## WHAT THE EXERCISE ASKS
The data that follows is to be given again, exactly as written.

## DATA EXTRACT
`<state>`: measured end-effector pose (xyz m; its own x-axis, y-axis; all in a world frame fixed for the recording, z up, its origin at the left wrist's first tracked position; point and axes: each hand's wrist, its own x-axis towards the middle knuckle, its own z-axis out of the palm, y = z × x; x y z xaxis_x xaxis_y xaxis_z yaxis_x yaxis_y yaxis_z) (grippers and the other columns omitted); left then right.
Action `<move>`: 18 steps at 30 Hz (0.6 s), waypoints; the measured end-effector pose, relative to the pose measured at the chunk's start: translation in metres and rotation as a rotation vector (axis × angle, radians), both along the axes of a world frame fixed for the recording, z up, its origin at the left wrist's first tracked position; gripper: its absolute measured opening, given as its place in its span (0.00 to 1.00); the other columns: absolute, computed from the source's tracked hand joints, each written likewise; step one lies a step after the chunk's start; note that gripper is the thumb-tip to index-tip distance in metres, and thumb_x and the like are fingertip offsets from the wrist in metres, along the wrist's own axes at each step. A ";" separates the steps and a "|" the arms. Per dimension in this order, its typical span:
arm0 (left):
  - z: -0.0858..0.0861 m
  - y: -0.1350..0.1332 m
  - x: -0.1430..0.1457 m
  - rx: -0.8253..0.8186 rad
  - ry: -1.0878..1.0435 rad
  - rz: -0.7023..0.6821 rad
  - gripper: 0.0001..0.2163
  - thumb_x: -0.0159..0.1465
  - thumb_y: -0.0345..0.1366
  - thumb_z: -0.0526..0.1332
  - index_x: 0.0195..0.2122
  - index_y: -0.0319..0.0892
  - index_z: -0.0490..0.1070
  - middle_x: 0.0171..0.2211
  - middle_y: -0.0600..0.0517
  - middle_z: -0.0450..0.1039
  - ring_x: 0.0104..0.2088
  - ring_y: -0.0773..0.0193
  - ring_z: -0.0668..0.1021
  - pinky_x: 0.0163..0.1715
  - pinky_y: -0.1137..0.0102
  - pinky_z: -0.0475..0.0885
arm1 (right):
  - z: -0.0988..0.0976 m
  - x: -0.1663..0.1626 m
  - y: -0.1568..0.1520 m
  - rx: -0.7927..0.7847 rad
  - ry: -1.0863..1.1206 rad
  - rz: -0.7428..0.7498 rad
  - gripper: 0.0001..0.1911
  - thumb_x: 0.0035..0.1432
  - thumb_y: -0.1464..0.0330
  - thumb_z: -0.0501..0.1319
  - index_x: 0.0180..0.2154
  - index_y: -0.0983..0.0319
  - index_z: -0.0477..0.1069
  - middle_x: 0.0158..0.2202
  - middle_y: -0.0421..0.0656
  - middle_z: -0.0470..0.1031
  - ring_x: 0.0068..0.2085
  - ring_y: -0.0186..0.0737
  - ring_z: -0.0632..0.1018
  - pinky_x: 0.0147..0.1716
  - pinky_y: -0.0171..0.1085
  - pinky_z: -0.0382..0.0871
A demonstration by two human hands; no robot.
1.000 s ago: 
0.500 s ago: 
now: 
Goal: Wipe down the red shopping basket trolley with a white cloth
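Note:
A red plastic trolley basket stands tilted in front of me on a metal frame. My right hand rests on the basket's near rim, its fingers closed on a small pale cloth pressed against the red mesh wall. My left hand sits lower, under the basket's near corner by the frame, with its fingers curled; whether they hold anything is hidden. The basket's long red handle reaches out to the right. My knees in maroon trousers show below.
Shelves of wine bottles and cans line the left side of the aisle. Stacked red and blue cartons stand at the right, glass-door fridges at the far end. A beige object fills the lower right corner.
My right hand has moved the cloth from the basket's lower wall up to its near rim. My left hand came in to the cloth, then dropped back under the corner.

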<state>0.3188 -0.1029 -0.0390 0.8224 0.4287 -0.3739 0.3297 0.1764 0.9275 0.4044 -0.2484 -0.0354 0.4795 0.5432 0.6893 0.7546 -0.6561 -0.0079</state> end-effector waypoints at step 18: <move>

## TASK ANSWER
`<state>`: measured end-effector pose (xyz m; its own x-axis, y-axis; all in a world frame fixed for the recording, z up, its origin at the left wrist's first tracked position; point and axes: each hand's wrist, its own x-axis towards the middle knuckle, its own z-axis out of the palm, y = z × x; x y z xaxis_x xaxis_y xaxis_z yaxis_x yaxis_y yaxis_z) (grippers and the other columns omitted); left then right.
Action `<move>`: 18 steps at 30 Hz (0.6 s), waypoints; the measured end-effector pose, relative to the pose measured at the chunk's start: translation in metres and rotation as a rotation vector (axis × angle, radians), both along the axes of a world frame fixed for the recording, z up, its origin at the left wrist's first tracked position; gripper: its absolute measured opening, given as its place in its span (0.00 to 1.00); the other columns: absolute, computed from the source's tracked hand joints, each written likewise; step one lies a step after the chunk's start; note that gripper is the thumb-tip to index-tip distance in metres, and thumb_x and the like are fingertip offsets from the wrist in metres, along the wrist's own axes at each step. A ";" separates the steps and a "|" the arms. Per dimension in this order, its typical span:
arm0 (left):
  - z: -0.0858..0.0861 m
  - y: -0.1350..0.1332 m
  - x: -0.1430..0.1457 m
  - rx: -0.8253..0.8186 rad
  - ry: -1.0878..1.0435 rad
  - rz: -0.7023..0.6821 rad
  - gripper: 0.0001..0.2163
  - thumb_x: -0.0159..0.1465
  - thumb_y: -0.0345..0.1366
  - thumb_z: -0.0526..0.1332
  - index_x: 0.0195..0.2122
  - index_y: -0.0319..0.0892
  - index_z: -0.0490..0.1070
  - middle_x: 0.0171..0.2211
  - middle_y: -0.0600..0.0517
  - middle_z: -0.0450..0.1039
  - ring_x: 0.0104..0.2088
  - ring_y: -0.0773..0.0193
  - ring_z: -0.0668..0.1021
  - pinky_x: 0.0163..0.1715
  - pinky_y: -0.1137..0.0102
  - pinky_z: -0.0475..0.0885
arm1 (right):
  - z: -0.0988..0.0976 m
  - x: -0.1663..0.1626 m
  - y: -0.1568..0.1520 m
  - rx: -0.7927..0.7847 rad
  - ry: -1.0863..1.1206 rad
  - rz: -0.7428..0.7498 rad
  - gripper: 0.0001..0.1911
  - thumb_x: 0.0035..0.1432
  - thumb_y: -0.1464..0.0330
  - thumb_z: -0.0501..0.1319
  - index_x: 0.0180..0.2154
  - index_y: -0.0983..0.0319
  - index_z: -0.0477..0.1069
  - middle_x: 0.0158..0.2202
  - middle_y: -0.0421..0.0656
  - middle_z: -0.0470..0.1031
  - ring_x: 0.0068..0.2085
  - ring_y: -0.0186..0.0737
  - ring_z: -0.0632..0.1018
  - pinky_x: 0.0147..0.1716
  - pinky_y: -0.0171..0.1085
  - pinky_z: -0.0382..0.0871
A demonstration by two human hands; no robot.
1.000 s ago: 
0.500 s ago: 
now: 
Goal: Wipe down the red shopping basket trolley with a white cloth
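Note:
A red plastic trolley basket stands tilted in front of me on a metal frame. My right hand rests on the basket's near rim, its fingers closed on a small pale cloth pressed against the red mesh wall. My left hand sits lower, under the basket's near corner by the frame, with its fingers curled; whether they hold anything is hidden. The basket's long red handle reaches out to the right. My knees in maroon trousers show below.
Shelves of wine bottles and cans line the left side of the aisle. Stacked red and blue cartons stand at the right, glass-door fridges at the far end. A beige object fills the lower right corner.
My right hand has moved the cloth from the basket's lower wall up to its near rim. My left hand came in to the cloth, then dropped back under the corner.
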
<state>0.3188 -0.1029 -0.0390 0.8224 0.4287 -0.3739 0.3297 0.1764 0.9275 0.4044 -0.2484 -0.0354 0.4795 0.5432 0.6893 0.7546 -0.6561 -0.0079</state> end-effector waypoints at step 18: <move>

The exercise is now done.